Google has said there was a dramatic spike in searches for Irish passport applications as news of the UK’s decision to leave the EU broke.
The overwhelming majority of the searches came from Northern Ireland.
The search giant also reported more searches for “what happens if we leave the EU” around midnight on 23 June and for other phrases like “British independence day” and “Norway EU” .
One expert cautioned that the data does not reveal actual volumes of searches.
On the financial implications, Google Trends said it had recorded the highest-ever search interest in sterling.
During the early hours of the morning, the pound fell by more than 10% – to a level not seen since 1985 – before slightly rebounding.
And there was a spike in searches for “Move to Gibraltar” – from London users – after the EU referendum polls closed.
Tobais Preis, at Warwick Business School, cautioned that search data should be interpreted with special care as only relative figures are known, so spikes in some specific activity could be caused by a small number of people.
Prof Preis added that the phrase “David Cameron” vastly outperformed searches relating to Irish passports and “what happens if we leave the EU” between the hours of 04:00 and 06:00 BST.
“It could be the case, for example, that people supporting or opposing the idea of leaving the EU are trying to understand the position of the other party,” he also told the BBC.

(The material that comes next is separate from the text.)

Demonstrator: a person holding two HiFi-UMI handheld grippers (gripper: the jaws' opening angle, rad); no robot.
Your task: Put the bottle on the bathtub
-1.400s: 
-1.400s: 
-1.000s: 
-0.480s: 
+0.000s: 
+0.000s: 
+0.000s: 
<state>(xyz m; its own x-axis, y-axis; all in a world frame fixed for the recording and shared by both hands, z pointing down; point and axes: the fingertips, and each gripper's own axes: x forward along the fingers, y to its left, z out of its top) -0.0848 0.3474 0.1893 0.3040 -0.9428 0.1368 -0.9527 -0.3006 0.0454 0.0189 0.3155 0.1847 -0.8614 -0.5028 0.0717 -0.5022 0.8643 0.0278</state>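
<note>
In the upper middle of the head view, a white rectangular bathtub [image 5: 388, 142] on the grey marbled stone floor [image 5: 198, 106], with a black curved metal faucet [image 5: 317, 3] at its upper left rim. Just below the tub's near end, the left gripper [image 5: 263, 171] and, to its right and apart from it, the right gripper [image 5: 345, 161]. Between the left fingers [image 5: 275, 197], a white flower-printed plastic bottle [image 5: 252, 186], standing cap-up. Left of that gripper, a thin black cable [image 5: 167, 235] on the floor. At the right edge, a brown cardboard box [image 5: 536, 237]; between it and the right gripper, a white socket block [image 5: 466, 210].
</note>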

“It’s pretty unlikely that all those people who are searching for answers will up sticks and move,” added Jonathan Freeman, director of digital consumer insights firm i2 Media Research.
“Certainly a lot of people were pretty shocked, it was very close – people would have just been wanting to find as much information as they could,” Mr Freeman – who is also a psychologist at Goldsmiths, University of London – told the BBC.

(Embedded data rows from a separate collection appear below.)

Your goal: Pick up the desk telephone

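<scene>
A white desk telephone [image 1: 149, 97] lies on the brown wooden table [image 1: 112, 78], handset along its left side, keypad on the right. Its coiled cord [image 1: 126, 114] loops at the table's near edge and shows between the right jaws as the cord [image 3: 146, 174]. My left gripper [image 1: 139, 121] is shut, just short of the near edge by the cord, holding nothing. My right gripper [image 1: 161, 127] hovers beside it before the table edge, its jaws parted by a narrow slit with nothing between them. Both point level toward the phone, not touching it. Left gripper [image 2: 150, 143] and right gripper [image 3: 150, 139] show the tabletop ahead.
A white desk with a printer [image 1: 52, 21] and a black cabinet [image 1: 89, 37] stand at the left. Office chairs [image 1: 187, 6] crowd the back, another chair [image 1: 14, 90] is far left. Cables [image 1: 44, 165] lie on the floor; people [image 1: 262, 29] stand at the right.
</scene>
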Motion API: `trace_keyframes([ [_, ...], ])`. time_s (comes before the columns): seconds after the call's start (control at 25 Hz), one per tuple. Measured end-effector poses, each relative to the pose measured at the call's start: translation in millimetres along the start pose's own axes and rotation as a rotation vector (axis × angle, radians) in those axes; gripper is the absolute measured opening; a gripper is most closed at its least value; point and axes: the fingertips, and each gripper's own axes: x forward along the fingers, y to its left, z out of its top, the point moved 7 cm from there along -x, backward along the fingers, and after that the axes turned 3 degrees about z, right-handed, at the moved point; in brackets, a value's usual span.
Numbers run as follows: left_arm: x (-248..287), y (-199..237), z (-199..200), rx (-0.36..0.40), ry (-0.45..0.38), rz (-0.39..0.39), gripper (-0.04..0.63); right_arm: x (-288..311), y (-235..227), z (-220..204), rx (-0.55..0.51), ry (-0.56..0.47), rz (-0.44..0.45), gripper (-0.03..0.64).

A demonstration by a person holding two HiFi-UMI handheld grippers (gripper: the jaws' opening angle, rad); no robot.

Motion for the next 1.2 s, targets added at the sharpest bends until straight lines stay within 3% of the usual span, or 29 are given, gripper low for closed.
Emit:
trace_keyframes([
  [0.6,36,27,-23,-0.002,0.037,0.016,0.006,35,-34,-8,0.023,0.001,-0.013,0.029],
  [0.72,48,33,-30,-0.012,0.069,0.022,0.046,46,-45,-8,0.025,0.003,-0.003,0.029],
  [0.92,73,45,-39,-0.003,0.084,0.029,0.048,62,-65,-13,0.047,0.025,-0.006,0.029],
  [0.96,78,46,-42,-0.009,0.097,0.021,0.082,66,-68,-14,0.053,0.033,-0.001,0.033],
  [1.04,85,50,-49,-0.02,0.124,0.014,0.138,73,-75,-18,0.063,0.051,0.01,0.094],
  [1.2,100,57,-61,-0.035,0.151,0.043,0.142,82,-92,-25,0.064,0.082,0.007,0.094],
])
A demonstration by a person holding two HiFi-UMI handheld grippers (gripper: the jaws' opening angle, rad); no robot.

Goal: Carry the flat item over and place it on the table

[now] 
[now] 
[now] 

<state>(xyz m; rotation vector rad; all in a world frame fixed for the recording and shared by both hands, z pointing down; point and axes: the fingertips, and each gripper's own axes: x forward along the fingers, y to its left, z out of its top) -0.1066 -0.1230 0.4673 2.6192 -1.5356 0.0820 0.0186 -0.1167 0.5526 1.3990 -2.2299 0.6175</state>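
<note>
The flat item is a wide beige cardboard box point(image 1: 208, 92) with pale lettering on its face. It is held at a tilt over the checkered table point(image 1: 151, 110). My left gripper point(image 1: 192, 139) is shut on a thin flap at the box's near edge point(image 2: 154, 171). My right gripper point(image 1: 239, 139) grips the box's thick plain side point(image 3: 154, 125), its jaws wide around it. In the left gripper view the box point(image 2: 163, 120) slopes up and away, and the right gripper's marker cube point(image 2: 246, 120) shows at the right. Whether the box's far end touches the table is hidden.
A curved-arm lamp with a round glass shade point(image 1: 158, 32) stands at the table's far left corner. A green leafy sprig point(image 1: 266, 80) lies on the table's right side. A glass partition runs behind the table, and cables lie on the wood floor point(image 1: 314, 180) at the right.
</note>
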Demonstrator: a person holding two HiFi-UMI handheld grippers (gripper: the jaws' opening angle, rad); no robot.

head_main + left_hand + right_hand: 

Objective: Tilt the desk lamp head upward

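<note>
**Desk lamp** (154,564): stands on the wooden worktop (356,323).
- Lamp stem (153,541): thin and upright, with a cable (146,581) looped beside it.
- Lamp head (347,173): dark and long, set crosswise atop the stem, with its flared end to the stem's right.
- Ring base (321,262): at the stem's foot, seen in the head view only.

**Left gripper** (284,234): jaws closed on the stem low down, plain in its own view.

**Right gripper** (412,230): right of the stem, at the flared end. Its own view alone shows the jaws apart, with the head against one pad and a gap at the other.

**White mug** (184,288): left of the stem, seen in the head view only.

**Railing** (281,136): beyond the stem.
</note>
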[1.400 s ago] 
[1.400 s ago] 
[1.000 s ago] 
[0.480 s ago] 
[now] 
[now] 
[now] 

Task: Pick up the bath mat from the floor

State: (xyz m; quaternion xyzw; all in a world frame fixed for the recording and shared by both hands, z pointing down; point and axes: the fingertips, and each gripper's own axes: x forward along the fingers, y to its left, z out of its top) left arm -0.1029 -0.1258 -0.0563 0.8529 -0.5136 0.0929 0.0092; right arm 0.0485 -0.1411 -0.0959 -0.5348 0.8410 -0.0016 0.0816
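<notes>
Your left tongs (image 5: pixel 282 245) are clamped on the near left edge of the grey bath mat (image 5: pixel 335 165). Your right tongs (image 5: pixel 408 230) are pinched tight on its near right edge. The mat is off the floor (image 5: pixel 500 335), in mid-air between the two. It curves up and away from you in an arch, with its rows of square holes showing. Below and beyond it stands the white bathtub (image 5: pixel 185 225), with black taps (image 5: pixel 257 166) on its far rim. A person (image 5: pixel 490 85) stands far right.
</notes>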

How is Google Trends data calculated?
Although it might not immediately be obvious, Google Trends graphs do not track the absolute volume of searches over time.
Instead, they give an indication of relative search popularity.

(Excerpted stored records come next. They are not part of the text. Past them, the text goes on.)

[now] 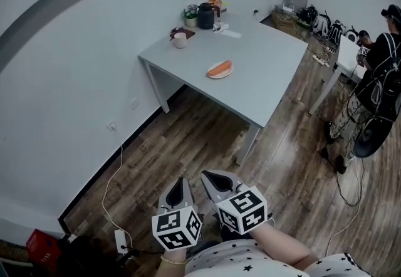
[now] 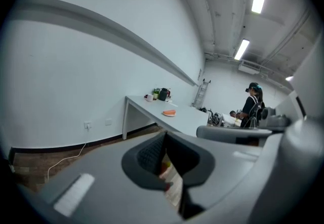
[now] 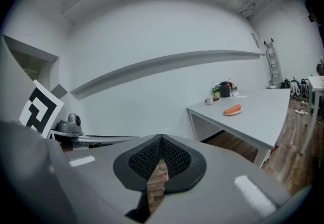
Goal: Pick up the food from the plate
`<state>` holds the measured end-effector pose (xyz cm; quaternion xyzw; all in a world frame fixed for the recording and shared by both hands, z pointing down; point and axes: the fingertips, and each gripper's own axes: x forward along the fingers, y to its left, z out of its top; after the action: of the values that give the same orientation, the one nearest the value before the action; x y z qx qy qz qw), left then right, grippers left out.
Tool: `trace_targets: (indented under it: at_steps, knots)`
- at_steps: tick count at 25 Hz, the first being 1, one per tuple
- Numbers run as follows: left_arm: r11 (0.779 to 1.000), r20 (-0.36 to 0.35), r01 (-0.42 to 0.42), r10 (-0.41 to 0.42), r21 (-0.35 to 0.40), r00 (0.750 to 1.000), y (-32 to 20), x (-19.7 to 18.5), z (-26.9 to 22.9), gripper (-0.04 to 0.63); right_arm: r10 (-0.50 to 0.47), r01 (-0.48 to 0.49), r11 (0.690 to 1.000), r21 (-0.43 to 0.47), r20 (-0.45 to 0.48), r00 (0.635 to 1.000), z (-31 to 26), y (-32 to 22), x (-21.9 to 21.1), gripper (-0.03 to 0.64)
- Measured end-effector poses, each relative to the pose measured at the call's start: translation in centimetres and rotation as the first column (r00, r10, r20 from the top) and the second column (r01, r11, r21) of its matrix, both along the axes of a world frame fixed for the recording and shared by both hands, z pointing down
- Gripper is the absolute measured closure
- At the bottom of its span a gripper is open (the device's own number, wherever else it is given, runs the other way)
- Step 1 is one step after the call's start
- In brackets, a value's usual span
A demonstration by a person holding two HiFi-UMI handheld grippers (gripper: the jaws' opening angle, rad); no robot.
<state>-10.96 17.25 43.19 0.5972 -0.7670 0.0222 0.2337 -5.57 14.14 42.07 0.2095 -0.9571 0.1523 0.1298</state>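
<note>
- We hold the left tongs (image 1: 179, 189) and the right tongs (image 1: 217, 180) side by side, low over the brown wood-plank floor (image 1: 194, 138). Each has its jaws closed together and grips nothing.
- A stretch of that floor lies between the tongs and the grey rectangular table (image 1: 269, 75).
- The orange-red elongated food (image 1: 220, 67) lies on a small pale plate (image 1: 212, 75) mid-table, well apart from both tongs.
- Behind it, near the table's far corner, stand a pale mug (image 1: 180, 40) and a dark jug (image 1: 205, 16).
- A person in dark clothes (image 1: 382, 81) stands beyond the table's right side.
</note>
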Motion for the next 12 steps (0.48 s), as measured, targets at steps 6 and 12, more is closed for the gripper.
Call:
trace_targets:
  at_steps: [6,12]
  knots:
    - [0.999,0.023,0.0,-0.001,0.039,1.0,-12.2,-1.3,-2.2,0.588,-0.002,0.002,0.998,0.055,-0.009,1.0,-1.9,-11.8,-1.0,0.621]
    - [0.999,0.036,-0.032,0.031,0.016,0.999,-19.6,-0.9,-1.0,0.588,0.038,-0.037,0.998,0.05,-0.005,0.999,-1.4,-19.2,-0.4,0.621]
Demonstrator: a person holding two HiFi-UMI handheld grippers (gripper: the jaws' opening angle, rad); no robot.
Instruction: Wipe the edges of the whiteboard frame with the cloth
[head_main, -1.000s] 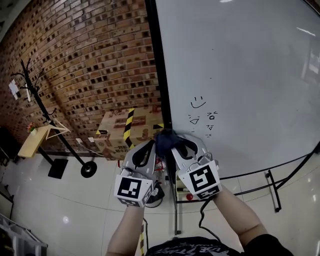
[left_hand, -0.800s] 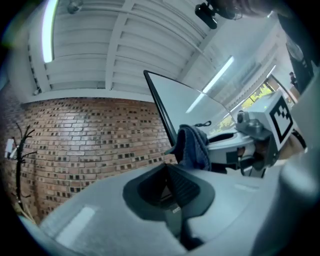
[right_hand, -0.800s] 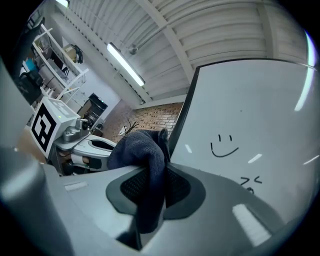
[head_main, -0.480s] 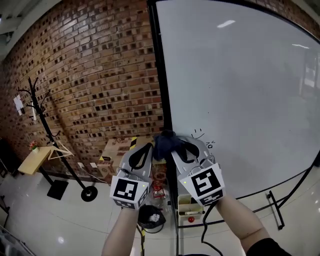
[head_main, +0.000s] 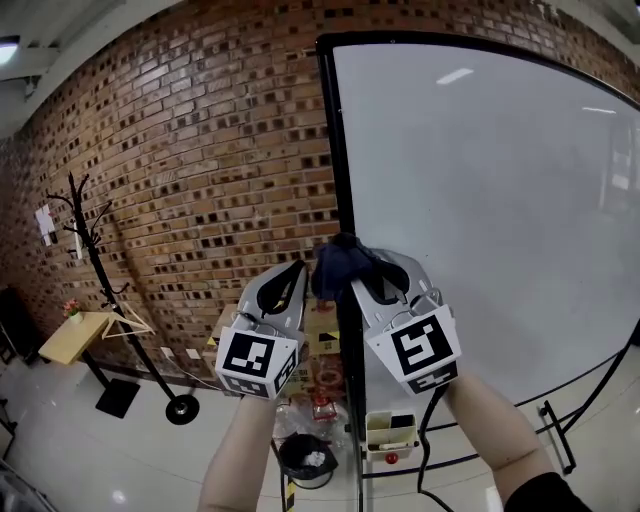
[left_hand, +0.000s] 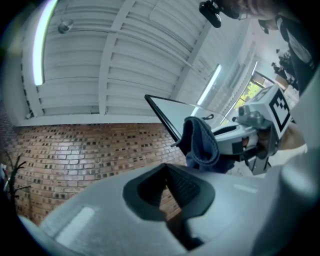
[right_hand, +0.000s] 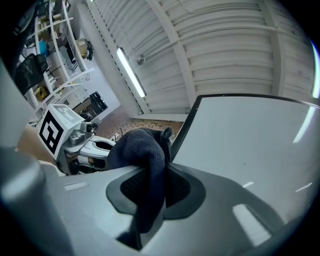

“To do this, each data point is divided by the total searches of the geography and time range it represents, to compare relative popularity,” explains Google on the Trends website.
“The resulting numbers are then scaled to a range of 0 to 100.”
For example, the firm adds, users in Fiji and Canada could have the same value for a given search term if they’re equally likely to look for it during the same period – regardless of the actual number of searches made.